-- PROBLEM DESCRIPTION --
Line filter on the word "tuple": copy each matching line from the entries.

(DATA SHOWN)

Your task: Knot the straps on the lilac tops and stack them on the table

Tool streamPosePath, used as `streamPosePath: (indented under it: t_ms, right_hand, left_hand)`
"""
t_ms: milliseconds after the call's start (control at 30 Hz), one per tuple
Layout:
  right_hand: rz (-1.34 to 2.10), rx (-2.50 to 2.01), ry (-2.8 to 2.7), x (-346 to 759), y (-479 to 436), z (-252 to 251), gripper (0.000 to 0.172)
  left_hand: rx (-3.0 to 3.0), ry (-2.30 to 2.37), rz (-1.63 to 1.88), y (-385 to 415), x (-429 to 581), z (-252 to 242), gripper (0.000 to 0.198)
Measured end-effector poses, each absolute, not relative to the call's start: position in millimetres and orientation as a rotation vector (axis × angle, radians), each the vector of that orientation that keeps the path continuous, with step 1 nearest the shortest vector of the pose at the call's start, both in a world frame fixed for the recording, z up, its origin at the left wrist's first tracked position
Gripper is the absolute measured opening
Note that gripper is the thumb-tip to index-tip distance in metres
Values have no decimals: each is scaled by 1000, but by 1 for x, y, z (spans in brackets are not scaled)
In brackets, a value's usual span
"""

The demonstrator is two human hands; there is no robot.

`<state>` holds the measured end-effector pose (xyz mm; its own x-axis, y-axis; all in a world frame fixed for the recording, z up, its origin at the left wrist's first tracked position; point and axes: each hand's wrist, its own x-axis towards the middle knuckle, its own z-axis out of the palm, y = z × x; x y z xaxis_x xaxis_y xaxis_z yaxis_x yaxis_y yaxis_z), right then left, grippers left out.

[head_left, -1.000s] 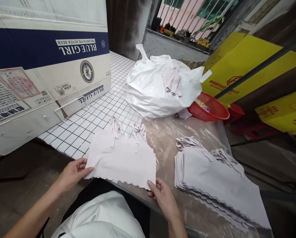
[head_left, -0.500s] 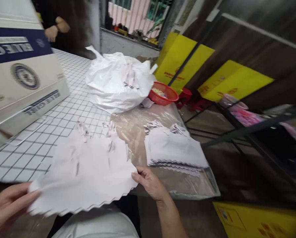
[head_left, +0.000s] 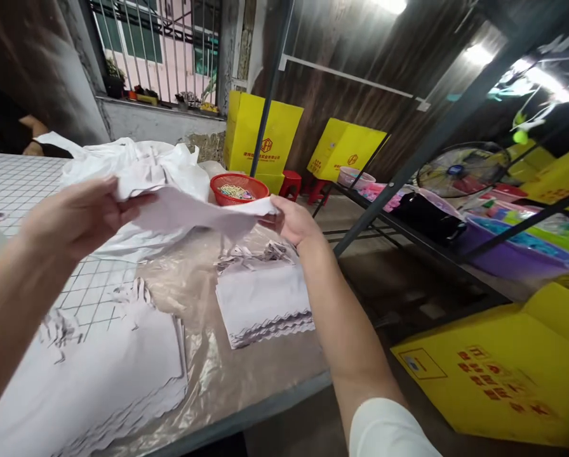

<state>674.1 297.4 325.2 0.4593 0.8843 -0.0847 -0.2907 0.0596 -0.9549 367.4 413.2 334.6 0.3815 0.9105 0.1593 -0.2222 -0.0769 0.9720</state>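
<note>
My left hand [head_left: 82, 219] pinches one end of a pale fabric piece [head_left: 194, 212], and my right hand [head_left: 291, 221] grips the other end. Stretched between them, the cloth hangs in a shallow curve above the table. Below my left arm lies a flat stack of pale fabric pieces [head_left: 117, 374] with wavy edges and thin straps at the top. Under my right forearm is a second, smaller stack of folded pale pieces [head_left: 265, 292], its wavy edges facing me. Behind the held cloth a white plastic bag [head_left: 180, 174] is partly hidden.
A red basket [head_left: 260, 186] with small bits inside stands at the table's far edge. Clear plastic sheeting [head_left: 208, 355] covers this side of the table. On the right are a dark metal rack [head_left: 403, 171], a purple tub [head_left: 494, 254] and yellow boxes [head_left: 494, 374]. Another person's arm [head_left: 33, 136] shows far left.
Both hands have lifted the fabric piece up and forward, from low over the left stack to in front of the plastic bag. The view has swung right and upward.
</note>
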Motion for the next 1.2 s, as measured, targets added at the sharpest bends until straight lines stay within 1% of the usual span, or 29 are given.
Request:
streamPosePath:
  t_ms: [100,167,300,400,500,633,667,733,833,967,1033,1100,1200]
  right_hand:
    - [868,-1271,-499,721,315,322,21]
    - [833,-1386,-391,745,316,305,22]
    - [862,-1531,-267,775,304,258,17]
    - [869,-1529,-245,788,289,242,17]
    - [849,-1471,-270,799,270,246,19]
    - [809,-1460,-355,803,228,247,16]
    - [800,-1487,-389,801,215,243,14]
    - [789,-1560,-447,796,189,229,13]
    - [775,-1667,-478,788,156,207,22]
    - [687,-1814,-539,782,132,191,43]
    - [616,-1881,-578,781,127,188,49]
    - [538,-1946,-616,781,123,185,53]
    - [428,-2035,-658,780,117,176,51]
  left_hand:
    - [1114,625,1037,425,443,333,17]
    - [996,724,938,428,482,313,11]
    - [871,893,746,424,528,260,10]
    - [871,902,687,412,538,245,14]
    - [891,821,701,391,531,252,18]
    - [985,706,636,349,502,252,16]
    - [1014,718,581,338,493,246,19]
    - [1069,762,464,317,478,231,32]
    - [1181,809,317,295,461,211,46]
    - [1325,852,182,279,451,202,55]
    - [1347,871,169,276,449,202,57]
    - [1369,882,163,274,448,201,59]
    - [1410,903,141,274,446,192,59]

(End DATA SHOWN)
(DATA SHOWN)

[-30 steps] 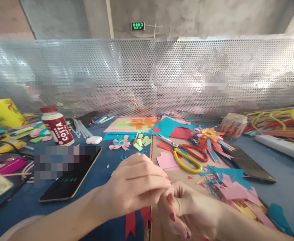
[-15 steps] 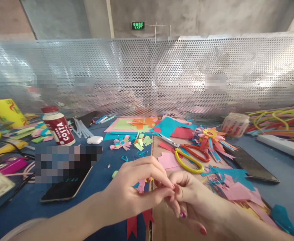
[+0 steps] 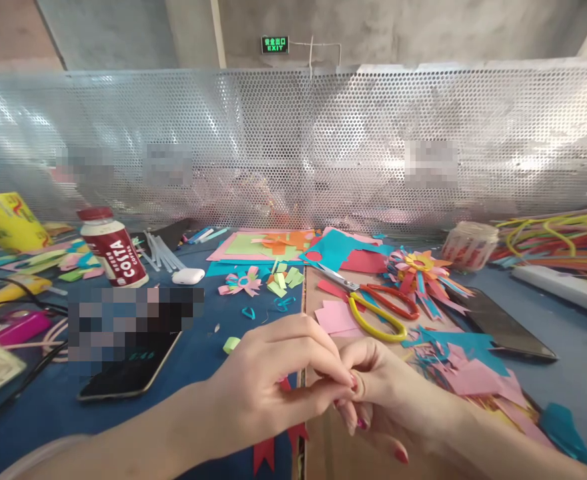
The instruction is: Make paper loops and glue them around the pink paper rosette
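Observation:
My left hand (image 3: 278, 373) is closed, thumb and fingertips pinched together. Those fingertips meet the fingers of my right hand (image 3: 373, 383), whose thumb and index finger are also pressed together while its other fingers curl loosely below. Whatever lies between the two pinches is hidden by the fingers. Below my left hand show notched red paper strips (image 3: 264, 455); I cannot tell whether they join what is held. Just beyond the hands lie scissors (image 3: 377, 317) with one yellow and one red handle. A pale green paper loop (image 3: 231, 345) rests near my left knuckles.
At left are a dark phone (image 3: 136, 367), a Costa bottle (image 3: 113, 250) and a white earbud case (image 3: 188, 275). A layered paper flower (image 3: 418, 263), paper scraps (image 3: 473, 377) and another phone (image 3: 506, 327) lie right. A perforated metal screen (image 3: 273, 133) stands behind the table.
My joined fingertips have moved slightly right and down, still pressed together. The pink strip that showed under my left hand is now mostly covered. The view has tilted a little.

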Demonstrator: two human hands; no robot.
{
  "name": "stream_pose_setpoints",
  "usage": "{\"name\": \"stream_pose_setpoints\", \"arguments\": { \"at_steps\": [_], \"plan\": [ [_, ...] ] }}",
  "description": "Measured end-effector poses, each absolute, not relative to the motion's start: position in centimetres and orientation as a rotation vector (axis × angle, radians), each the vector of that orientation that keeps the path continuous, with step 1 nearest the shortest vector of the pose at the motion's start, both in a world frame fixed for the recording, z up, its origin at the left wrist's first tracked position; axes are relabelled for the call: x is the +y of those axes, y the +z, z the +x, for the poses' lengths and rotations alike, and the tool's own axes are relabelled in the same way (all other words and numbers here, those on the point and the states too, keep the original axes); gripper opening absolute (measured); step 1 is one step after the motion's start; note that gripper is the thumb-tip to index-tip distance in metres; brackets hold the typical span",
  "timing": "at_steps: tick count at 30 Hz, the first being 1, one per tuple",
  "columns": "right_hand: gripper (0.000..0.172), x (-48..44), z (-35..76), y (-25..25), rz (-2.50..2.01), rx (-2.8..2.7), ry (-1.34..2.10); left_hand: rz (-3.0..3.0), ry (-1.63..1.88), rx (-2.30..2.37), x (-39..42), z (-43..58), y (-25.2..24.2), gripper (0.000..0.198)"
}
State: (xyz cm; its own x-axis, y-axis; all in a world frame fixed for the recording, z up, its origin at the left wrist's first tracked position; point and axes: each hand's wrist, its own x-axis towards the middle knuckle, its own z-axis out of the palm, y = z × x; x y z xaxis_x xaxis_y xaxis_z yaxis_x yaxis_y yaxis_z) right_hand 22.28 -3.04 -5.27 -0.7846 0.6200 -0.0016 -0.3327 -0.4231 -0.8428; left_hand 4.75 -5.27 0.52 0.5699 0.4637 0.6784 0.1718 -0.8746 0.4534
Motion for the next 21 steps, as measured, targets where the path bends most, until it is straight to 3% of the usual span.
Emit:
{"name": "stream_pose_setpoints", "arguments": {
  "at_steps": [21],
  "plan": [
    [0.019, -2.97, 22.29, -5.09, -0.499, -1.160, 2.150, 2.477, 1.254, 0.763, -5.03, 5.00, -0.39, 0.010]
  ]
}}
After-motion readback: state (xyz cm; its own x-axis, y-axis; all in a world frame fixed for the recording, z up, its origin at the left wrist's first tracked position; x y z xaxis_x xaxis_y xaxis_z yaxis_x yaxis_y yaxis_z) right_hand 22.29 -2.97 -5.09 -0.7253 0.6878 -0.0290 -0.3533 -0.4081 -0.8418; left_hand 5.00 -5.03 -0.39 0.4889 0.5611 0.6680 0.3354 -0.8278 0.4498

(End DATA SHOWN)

-- RESPONSE FOR THIS EXERCISE --
t_ms: milliseconds after the call's start (control at 30 Hz), one per tuple
  "timing": "at_steps: tick count at 30 Hz, the first being 1, one per tuple",

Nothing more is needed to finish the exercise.